At the Pros vs Joes exercise, we'll want to do several things. I am keeping a running list of things below. Please put in additional ideas.
- Set up static ARP tables to mitigate man-in-the-middle attacks
- Set up /etc/hosts files to mitigate DNS hijacking
- make note of what is running, make sure it is enabled in systemctl
- Install needed packages such as htop
- Check /etc/rc.local for any nefarious stuff
- Change and log passwords for system users
- Install additional packages, download scripts like lynis, rkhunter, rootck
- Check any NFS exports and configs
- Run lynis, rkhunter, rootck, etc
- Remove compilers
- Check for any additional administrative accounts
- Check for users in administrative groups that shouldn't be there
- Look for files modified less than a day ago in any webroots (nginx, apache, etc)
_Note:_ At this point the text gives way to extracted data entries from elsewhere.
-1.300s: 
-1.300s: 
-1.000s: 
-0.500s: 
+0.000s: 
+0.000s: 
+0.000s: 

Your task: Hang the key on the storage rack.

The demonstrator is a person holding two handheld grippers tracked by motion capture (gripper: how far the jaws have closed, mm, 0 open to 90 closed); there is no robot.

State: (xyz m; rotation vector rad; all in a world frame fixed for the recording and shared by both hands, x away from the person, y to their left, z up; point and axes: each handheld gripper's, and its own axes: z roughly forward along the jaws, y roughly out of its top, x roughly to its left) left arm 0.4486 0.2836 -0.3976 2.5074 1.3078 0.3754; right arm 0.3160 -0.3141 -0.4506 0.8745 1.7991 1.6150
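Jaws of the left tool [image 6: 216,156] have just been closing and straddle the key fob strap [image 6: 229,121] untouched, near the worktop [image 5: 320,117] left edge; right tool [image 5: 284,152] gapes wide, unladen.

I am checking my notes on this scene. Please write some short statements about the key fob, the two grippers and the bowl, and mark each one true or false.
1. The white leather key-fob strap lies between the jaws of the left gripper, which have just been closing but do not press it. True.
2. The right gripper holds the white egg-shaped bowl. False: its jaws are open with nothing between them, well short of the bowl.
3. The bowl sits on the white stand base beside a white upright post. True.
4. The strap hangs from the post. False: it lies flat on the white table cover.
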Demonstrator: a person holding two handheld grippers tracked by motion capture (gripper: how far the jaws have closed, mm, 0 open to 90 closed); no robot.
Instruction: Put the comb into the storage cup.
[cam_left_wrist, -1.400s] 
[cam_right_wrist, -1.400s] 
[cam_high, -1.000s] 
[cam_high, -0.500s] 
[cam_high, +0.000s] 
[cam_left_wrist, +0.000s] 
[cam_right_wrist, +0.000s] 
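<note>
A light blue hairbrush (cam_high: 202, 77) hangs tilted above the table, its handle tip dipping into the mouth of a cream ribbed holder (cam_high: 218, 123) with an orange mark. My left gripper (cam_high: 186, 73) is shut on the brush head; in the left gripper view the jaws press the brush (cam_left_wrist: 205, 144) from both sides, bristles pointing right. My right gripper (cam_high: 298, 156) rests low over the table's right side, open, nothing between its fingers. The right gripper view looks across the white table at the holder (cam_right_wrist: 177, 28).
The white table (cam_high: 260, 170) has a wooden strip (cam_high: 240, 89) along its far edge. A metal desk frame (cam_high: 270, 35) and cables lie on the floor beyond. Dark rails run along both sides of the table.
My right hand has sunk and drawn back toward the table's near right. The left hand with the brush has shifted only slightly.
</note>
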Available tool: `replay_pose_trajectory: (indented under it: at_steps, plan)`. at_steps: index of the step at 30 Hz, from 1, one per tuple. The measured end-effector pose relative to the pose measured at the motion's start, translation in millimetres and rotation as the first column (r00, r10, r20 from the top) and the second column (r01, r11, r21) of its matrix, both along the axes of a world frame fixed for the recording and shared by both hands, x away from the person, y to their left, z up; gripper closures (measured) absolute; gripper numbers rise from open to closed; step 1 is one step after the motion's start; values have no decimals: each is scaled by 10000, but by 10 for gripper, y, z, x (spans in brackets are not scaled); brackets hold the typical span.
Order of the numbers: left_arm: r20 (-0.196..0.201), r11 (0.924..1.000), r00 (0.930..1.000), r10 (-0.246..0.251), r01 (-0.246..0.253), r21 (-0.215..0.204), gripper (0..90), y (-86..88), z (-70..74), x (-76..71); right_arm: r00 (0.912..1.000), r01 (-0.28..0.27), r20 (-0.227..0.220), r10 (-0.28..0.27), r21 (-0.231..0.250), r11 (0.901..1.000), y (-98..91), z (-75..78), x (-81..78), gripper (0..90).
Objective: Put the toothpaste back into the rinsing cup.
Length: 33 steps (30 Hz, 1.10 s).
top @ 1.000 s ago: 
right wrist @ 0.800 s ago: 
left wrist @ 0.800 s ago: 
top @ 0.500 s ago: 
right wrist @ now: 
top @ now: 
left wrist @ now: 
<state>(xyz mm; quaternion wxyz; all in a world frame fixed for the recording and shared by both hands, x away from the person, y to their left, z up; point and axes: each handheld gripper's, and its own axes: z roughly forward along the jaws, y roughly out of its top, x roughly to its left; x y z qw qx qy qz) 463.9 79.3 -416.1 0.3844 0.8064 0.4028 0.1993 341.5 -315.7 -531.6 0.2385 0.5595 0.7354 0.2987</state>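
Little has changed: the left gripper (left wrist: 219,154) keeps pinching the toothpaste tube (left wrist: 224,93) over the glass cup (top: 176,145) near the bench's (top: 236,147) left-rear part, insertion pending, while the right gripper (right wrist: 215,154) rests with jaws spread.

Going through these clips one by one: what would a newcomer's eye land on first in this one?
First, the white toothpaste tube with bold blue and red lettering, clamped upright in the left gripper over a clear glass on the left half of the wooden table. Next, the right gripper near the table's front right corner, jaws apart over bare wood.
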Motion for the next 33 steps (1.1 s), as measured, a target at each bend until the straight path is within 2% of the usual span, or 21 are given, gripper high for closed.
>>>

- Remove users that are not needed
- A way to implement static ARP tables
- Remove all users from wheel and root groups except for root and hackmasters user
- Look at the different services and research best practices for those services
- Research known vulnerabilities for services and web apps that are running, and how to fix them
- Periodic checks of ~/.ssh/authorized_keys on all of the boxes so we know that we only have our own
There might be some packages that will be helpful to get installed on the servers. Below is a list of the ones we'd like installed. Feel free to add to it. We probably do NOT want nmap on the servers.
- bind-utils
- net-tools
- vim
- bzip2
It seems like it will be most beneficial to get into the boxes and get them locked down as quickly as possible, followed by updating the system packages. To help with this, I have created a series of scripts. Please look through them, get familiar with them, and if there are any suggestions, let's work together to make them as solid as possible.
The scripts now work with the following OSes:
- CentOS 6.x
- CentOS 7.x
- Ubuntu Server 17.10
- Ubuntu Server 16.04
- Ubuntu Server 14.04
You should be able to clone this repo and copy the scripts to a VM running any of these. The scripts should run without errors. If you find that there are problems, please let me know.
The first thing we want to do is make a user that is the only one who can log into the box. We can then use this account to log in. Also, we are going to only use SSH public and private keys to give us access. So when you log into the box the first time, the first script we'll run is called 'ssh-user.sh'. If you take a look, you'll see that this script creates the user, called 'hackmasters', and adds that user to the 'wheel' group. Then, it creates the '/home/hackmasters/.ssh' folder where the public keys are stored. It then goes through each of our keys, adding them to the '/home/hackmasters/.ssh/authorized_keys' file so we can get in as the 'hackmasters' user. Next, the script sets appropriate permssions and ownership on the file and its containing folder. Finally, it will prompt you to change the password for the 'hackmasters' user. When you do, you'll need to document it in the Google Spreadsheet that will be shared with everyone on our team. This ensures that we all know what passwords have been set on which systems.
The next thing we want to do is to harden the ssh daemon. This script, called 'harden-ssh.sh', ensures that the previous step has been run and that the 'hackmasters' user has been created. It then goes through the '/etc/ssh/sshd_config' file and applies the settings as listed at the bottom of the script. We're essentially setting it up with known secure settings for the ssh daemon. Things like turning password authentication off, forcing the protocol to version 2, disallowing the root user from logging in, turning on public key authentication, and setting 'hackmasters' as the only user allowed to log into the system.
Next, we want to get the firewall set up. The first step in doing this is that we need to make sure the proper daemon is installed and running. This is what 'fw-setup.sh' does. If 'firewalld' is installed, the script shuts it down and uninstalls it. It then ensures that 'iptables' is installed along with the package that controls the service. It will also set iptables to run on system boot, and then starts up the iptables service in preparation for the next script.
This script is responsible for quick and easy control of the firewall rules. bashNinja was awesome enough to make it possible to pass commandline arguments to this script. It's fairly well-documented, if you take a look at it. The basic premise is that it will set up the firewall with default deny on everything except for inbound connections on port 22. When you first run it, you'll need to allow ports 80 and 443 outbound. This is so that yum can go out and pull down the packages for the system update. I'll show you how this is done below. This script also saves the firewall rules so that they can be loaded up on next system boot.
Finally, we need to make sure we have the latest packages available for patching the systems. This is done through the package repositories. The 'set-up-repos.sh' script extracts an archive with these repos in it. It then places them in '/etc/yum.repos.d/'. It also moves and imports the signature keys for these repos so that our systems will trust them. Then, it clears the rpm data and refreshes it so that we can perform an update of the system packages.